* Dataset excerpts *
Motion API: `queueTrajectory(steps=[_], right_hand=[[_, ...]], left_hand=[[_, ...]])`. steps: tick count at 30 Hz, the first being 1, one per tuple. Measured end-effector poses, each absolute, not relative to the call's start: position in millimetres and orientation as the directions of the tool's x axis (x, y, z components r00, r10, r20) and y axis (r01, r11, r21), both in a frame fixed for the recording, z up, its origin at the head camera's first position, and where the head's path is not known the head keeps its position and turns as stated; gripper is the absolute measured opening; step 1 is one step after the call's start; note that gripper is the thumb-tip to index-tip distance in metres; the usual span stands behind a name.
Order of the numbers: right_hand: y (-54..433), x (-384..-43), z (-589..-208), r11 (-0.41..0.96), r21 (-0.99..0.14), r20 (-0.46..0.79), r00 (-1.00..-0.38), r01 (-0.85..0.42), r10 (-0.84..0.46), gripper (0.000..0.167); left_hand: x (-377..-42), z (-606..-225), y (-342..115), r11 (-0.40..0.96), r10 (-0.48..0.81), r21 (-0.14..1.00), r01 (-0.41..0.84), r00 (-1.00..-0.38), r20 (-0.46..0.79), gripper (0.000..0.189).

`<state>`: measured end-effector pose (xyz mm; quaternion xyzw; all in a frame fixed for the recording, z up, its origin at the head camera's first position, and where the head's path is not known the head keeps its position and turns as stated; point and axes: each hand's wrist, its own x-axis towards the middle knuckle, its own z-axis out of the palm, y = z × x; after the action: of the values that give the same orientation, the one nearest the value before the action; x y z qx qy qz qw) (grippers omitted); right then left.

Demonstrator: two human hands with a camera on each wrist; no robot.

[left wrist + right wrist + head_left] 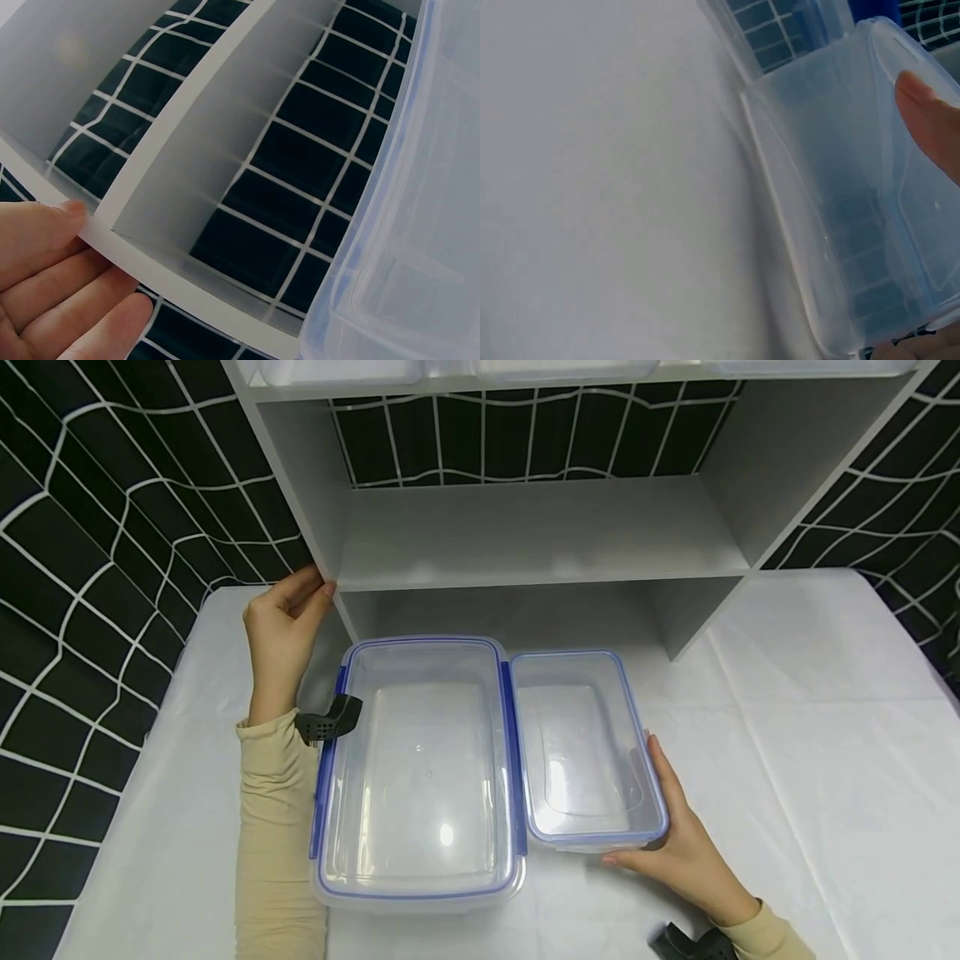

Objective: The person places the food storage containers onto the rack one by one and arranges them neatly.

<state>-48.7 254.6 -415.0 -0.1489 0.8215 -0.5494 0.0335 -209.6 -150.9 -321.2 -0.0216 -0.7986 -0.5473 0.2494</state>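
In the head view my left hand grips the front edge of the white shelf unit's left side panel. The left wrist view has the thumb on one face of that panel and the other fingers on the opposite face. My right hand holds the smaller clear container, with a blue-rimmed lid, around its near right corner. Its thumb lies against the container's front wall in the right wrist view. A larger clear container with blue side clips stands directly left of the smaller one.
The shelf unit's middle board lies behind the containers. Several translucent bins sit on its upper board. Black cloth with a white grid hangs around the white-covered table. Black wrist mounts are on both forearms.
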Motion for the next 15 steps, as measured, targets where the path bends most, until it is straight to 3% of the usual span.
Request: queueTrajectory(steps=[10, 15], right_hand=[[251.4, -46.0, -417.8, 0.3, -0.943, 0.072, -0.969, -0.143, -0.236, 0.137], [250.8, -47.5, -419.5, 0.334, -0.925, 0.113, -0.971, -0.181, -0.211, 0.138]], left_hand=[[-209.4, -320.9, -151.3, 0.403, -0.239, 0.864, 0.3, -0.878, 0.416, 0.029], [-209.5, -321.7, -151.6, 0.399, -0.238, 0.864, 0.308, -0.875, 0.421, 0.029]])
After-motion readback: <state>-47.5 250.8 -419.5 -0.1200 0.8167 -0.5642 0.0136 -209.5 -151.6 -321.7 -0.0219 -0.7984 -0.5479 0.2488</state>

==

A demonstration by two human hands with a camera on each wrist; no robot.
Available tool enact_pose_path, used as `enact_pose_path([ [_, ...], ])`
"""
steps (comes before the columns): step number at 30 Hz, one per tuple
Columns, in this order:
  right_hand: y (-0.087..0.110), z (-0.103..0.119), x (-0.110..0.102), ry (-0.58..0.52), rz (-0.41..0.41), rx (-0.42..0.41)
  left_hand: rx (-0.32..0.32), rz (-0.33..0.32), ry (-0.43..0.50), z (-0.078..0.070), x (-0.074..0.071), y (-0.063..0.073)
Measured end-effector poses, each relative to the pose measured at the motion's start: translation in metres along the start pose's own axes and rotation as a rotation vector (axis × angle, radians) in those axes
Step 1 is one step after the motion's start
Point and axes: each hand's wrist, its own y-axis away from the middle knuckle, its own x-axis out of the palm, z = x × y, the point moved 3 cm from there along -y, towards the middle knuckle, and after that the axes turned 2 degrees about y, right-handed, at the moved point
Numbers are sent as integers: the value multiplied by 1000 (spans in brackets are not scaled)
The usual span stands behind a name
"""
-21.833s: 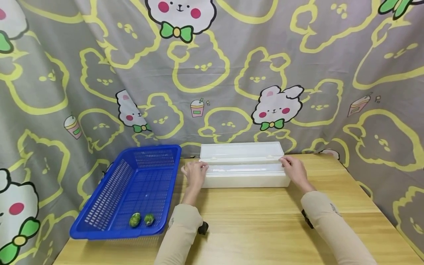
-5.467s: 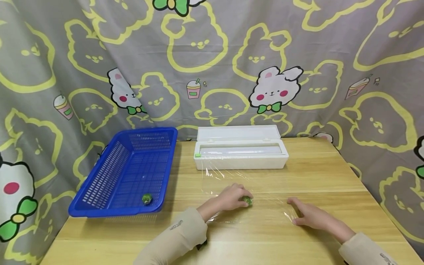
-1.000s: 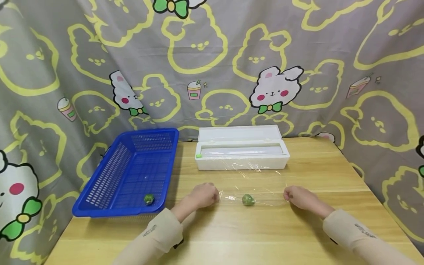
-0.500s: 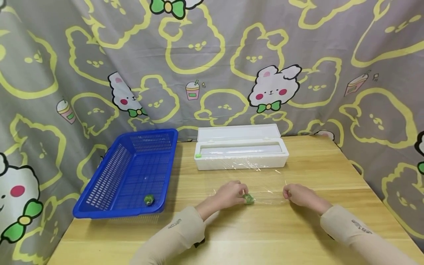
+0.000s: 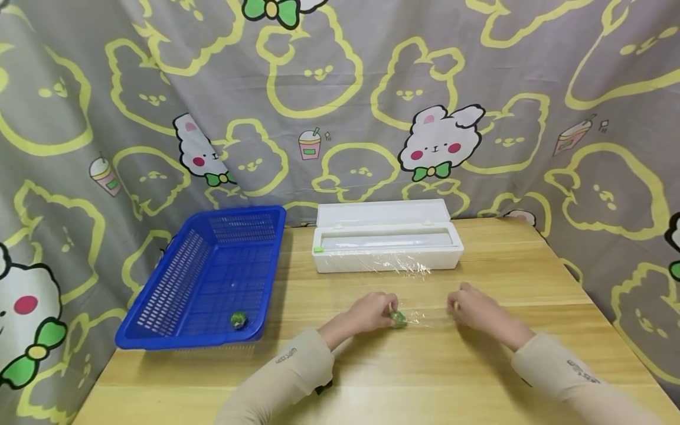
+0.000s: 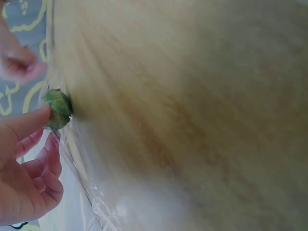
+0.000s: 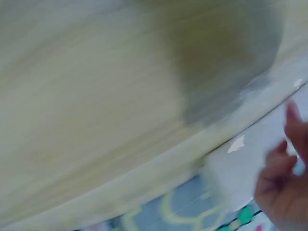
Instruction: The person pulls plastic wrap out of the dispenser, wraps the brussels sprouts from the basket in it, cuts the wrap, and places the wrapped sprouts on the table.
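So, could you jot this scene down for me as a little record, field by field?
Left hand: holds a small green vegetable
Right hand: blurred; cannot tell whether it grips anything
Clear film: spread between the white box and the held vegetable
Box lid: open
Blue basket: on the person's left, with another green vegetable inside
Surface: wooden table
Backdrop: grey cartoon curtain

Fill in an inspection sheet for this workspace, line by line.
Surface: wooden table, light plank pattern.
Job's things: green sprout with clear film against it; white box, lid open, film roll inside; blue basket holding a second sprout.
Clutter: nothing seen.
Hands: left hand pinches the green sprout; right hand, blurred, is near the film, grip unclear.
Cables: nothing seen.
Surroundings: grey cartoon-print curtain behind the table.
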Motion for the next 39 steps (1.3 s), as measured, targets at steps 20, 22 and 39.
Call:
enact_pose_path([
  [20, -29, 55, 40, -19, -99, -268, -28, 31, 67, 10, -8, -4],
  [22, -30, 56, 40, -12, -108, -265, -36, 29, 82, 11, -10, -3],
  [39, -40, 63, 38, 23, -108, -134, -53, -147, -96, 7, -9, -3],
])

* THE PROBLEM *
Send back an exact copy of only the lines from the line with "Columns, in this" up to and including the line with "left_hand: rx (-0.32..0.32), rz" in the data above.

* TASK ANSWER *
Columns, in this order:
  right_hand: y (-0.087..0.110), z (-0.103..0.119), x (-0.110..0.102), ry (-0.58..0.52), rz (-0.41..0.41), rx (-0.42..0.41)
  left_hand: rx (-0.32..0.32), rz (-0.33..0.32), ry (-0.43..0.50), z (-0.078..0.070), x (-0.074..0.071), y (-0.063..0.073)

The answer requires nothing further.